• What to work on: Return the records exactly, keeping every line as it is.
---- Data shown
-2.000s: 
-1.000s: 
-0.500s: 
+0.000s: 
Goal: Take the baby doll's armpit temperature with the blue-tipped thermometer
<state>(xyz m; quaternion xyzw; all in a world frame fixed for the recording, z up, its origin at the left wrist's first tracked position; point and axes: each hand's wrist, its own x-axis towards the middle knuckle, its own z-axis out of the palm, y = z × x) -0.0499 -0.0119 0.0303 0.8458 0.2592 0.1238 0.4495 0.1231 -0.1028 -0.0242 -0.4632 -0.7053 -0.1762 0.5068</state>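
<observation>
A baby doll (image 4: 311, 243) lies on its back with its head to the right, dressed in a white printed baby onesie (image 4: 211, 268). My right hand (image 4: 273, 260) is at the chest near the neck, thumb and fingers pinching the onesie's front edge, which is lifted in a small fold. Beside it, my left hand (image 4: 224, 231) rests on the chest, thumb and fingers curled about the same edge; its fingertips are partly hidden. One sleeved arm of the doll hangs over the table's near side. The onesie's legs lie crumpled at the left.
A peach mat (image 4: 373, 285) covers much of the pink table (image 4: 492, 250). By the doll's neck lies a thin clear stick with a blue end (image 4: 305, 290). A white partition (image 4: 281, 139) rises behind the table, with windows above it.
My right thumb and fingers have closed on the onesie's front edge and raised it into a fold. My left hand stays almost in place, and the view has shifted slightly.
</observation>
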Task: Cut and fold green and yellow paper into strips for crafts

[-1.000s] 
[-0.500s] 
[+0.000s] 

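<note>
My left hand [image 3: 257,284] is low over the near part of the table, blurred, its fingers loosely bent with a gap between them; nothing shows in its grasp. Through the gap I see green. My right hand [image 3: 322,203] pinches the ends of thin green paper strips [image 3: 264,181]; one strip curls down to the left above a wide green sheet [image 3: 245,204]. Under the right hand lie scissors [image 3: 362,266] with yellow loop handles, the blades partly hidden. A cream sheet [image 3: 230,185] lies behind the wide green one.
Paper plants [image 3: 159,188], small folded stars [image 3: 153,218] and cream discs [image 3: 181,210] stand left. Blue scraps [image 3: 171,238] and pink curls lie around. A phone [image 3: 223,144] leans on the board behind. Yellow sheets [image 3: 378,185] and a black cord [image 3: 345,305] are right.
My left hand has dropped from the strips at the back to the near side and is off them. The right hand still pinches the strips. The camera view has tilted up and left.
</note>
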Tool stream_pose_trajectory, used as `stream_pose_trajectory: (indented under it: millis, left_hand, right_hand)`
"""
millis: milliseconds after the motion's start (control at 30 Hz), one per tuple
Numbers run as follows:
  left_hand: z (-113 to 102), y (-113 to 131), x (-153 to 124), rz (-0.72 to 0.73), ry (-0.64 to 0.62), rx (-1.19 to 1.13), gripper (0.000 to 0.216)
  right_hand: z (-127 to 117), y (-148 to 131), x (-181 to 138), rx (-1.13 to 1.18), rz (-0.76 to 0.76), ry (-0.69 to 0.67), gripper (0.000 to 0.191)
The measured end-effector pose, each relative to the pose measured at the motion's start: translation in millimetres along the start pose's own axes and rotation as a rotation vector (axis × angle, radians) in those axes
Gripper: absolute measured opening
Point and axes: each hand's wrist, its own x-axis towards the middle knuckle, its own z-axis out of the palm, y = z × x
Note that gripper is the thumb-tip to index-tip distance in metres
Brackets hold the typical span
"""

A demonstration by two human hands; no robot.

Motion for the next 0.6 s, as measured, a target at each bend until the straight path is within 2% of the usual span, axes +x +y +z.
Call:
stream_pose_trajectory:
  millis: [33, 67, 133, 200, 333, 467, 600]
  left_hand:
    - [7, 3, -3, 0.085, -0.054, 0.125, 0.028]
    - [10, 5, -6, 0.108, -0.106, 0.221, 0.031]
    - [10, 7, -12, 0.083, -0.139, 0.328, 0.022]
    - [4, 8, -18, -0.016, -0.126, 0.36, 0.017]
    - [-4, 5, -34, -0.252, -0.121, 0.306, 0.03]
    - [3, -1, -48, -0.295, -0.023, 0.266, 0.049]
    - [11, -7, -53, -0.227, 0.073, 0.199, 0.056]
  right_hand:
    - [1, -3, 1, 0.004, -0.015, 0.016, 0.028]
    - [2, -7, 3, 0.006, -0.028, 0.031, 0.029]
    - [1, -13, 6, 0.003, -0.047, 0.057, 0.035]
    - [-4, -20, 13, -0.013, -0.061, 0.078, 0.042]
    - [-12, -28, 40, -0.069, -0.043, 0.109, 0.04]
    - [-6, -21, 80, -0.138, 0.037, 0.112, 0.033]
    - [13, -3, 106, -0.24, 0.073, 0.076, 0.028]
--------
• Response area:
-2.000s: 
-1.000s: 
-0.500s: 
+0.000s: 
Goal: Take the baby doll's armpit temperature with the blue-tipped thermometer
<state>(xyz m; quaternion xyzw; all in a world frame fixed for the recording, z up, its origin at the left wrist's first tracked position; point and axes: each hand's wrist, its own x-axis towards the middle knuckle, its own z-axis out of the palm, y = z × x) -0.0499 -0.0119 0.0303 0.8458 0.2592 0.1238 0.4495 0.1231 -0.1028 -0.0242 -0.4632 -0.7053 -0.1762 0.5068</state>
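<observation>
A baby doll (image 4: 311, 243) lies on its back with its head to the right, dressed in a white printed baby onesie (image 4: 211, 268). My right hand (image 4: 273, 260) is at the chest near the neck, thumb and fingers pinching the onesie's front edge, which is lifted in a small fold. Beside it, my left hand (image 4: 224, 231) rests on the chest, thumb and fingers curled about the same edge; its fingertips are partly hidden. One sleeved arm of the doll hangs over the table's near side. The onesie's legs lie crumpled at the left.
A peach mat (image 4: 373, 285) covers much of the pink table (image 4: 492, 250). By the doll's neck lies a thin clear stick with a blue end (image 4: 305, 290). A white partition (image 4: 281, 139) rises behind the table, with windows above it.
My right thumb and fingers have closed on the onesie's front edge and raised it into a fold. My left hand stays almost in place, and the view has shifted slightly.
</observation>
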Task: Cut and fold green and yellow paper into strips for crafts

[-1.000s] 
[-0.500s] 
[+0.000s] 

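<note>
My left hand [image 3: 257,284] is low over the near part of the table, blurred, its fingers loosely bent with a gap between them; nothing shows in its grasp. Through the gap I see green. My right hand [image 3: 322,203] pinches the ends of thin green paper strips [image 3: 264,181]; one strip curls down to the left above a wide green sheet [image 3: 245,204]. Under the right hand lie scissors [image 3: 362,266] with yellow loop handles, the blades partly hidden. A cream sheet [image 3: 230,185] lies behind the wide green one.
Paper plants [image 3: 159,188], small folded stars [image 3: 153,218] and cream discs [image 3: 181,210] stand left. Blue scraps [image 3: 171,238] and pink curls lie around. A phone [image 3: 223,144] leans on the board behind. Yellow sheets [image 3: 378,185] and a black cord [image 3: 345,305] are right.
My left hand has dropped from the strips at the back to the near side and is off them. The right hand still pinches the strips. The camera view has tilted up and left.
</note>
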Tool stream_pose_trajectory, used as `stream_pose_trajectory: (indented under it: millis, left_hand, right_hand)`
"""
millis: milliseconds after the motion's start (control at 30 Hz), one per tuple
Numbers run as follows:
  left_hand: z (-113 to 102), y (-113 to 131), x (-153 to 124), rz (-0.72 to 0.73), ry (-0.64 to 0.62), rx (-1.19 to 1.13), gripper (0.000 to 0.216)
  right_hand: z (-127 to 117), y (-148 to 131), x (-181 to 138), rx (-1.13 to 1.18), rz (-0.76 to 0.76), ry (-0.69 to 0.67), gripper (0.000 to 0.191)
The measured end-effector pose, each relative to the pose measured at the motion's start: translation in millimetres along the start pose's own axes and rotation as a rotation vector (axis × angle, radians) in those axes
Gripper: absolute measured opening
Point and axes: each hand's wrist, its own x-axis towards the middle knuckle, its own z-axis out of the palm, y = z × x
Note that gripper is the thumb-tip to index-tip distance in metres
Brackets hold the typical span
"""

A demonstration by two human hands; no robot.

Motion for the next 0.6 s, as measured, a target at each bend until the straight path is within 2% of the usual span, axes +x +y +z.
Call:
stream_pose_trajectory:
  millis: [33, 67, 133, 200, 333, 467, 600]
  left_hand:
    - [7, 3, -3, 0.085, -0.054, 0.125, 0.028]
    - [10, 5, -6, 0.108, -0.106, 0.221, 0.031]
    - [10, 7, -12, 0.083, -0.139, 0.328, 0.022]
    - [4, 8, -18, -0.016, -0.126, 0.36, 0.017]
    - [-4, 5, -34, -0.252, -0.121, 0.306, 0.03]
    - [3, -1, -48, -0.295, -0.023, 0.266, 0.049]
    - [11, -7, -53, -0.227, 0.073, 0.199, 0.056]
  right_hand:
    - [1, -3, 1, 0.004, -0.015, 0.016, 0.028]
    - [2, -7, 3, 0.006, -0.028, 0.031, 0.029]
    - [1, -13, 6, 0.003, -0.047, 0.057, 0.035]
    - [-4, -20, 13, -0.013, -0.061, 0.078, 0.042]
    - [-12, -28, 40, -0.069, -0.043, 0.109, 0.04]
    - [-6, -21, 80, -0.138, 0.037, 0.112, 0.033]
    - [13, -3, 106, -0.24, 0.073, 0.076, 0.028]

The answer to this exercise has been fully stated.